Martens and Pascanu have many interesting works on 2nd-order methods in deep neural network optimization. If you are interested in 2nd order methods, I highly recommend reading James Martens PhD thesis; it is a very good introduction and overview of the field.

Below, I’ll list some of the important papers:

I’ll cite some of the comments from the following Reddit thread with regards to why L-BFGS is not used in deep learning area very often:
https://www.reddit.com/r/MachineLearning/comments/4bys6n/lbfgs_and_neural_nets/


“Back in 2011 when that paper was published, deep learning honestly didn’t work all that well on many real tasks.
One of the hypotheses at the time (which has since been shown to be false) is the optimization
problem that neural nets posed was simply too hard – neural nets are non-convex, and
we didn’t have much good theory at the time to show that learning with them was possible.
That’s one of the reasons why people started exploring different optimization algorithms for neural nets, which was a trend that continued roughly until the breakthrough results in 2012, which worked remarkably well despite only using SGD + momentum. Since then, more theory has been developed supporting this, and other tricks have been developed (BatchNorm, RMSProp/Adagrad/Adam/Adadelta) that make learning easier.”

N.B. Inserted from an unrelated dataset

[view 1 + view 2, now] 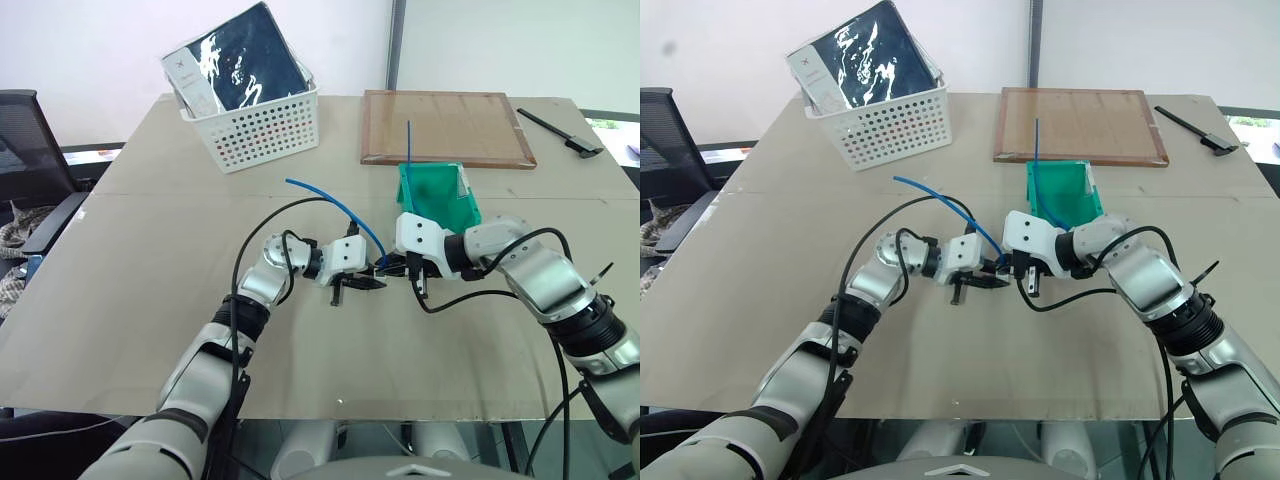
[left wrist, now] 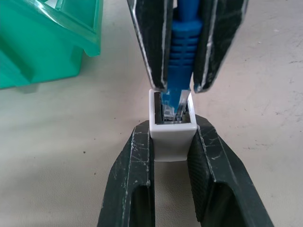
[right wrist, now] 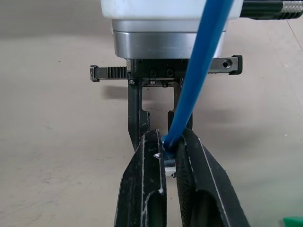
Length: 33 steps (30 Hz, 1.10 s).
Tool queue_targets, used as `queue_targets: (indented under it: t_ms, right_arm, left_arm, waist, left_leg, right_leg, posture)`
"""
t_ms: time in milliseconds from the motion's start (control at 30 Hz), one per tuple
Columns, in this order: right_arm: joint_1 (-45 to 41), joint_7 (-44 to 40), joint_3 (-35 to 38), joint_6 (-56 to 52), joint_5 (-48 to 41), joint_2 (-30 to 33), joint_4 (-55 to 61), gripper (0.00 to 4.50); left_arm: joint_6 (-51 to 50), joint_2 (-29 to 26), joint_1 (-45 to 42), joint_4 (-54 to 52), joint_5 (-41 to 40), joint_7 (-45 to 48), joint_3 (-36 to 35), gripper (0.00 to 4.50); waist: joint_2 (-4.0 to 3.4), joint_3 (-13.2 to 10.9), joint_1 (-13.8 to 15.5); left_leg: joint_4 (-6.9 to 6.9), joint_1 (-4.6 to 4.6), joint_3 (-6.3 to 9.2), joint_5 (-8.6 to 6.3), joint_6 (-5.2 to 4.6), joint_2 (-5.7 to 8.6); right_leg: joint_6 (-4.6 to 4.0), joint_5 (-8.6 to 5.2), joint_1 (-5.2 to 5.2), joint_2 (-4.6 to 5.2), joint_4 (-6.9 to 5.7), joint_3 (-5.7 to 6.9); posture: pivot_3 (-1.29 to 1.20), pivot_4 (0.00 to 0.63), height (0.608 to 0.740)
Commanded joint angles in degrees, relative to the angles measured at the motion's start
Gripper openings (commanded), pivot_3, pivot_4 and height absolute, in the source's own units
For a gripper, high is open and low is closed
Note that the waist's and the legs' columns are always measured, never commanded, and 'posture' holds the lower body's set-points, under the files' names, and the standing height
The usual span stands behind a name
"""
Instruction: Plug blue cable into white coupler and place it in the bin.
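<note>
My left gripper (image 2: 173,130) is shut on the white coupler (image 2: 173,139), a small white block with its socket facing my right gripper (image 2: 182,87). That gripper is shut on the ribbed boot of the blue cable (image 2: 183,42). The cable's clear plug tip sits in the coupler's socket mouth. In the head views both grippers meet tip to tip over the table's middle, and the blue cable (image 1: 340,205) arcs up and away to the left. The green bin (image 1: 438,195) stands just behind my right gripper (image 1: 395,266).
A second thin blue cable (image 1: 408,140) sticks up out of the bin. A white perforated basket (image 1: 260,125) holding a dark packet stands at the back left. A wooden board (image 1: 445,125) lies behind the bin, with a black tool (image 1: 560,132) at the far right.
</note>
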State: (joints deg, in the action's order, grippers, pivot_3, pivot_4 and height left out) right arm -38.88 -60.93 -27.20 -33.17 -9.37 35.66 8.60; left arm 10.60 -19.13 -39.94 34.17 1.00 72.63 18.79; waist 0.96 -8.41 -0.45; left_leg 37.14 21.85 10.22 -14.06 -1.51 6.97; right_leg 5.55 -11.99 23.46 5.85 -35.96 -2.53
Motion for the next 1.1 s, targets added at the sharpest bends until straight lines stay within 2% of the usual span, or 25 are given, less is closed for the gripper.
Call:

Future Directions: Optimization for Two-Player game

I think Plateau-finding type alogirhtms will keep appearing in 2017. How to characterize plateau efficiently will be a key. As for the 2nd-order method, how to construct non-diagonal scaling (that will be applied to gradient vector) with low per-iteration cost is a main challenge. (Notes to myself: can we use an idea from the hessian-sketch paper to construct something like Fisher-sketch, an approximation to (invertible) Fisher information matrix? )

Until now, we only talk about optimizing one objective function.
Generative Adversarial Network is a relatively new generative model that uses a two-player learning framework for high dimensional density estimation.
Although it already produces impressive results in generating images, there are several issues. One such problem is that training GAN is notroiusly hard due to the two-player nature; optimizing one function is not necessary an optimal update for the other function. Effective training scheme for GAN is certainly open for future research.

[Things to add: # Small minibatches are better for generalization]
[I should write a post for each algorithm/paper that appears in this post and just add a link for each so that this post can be more concise / easier to mantain?]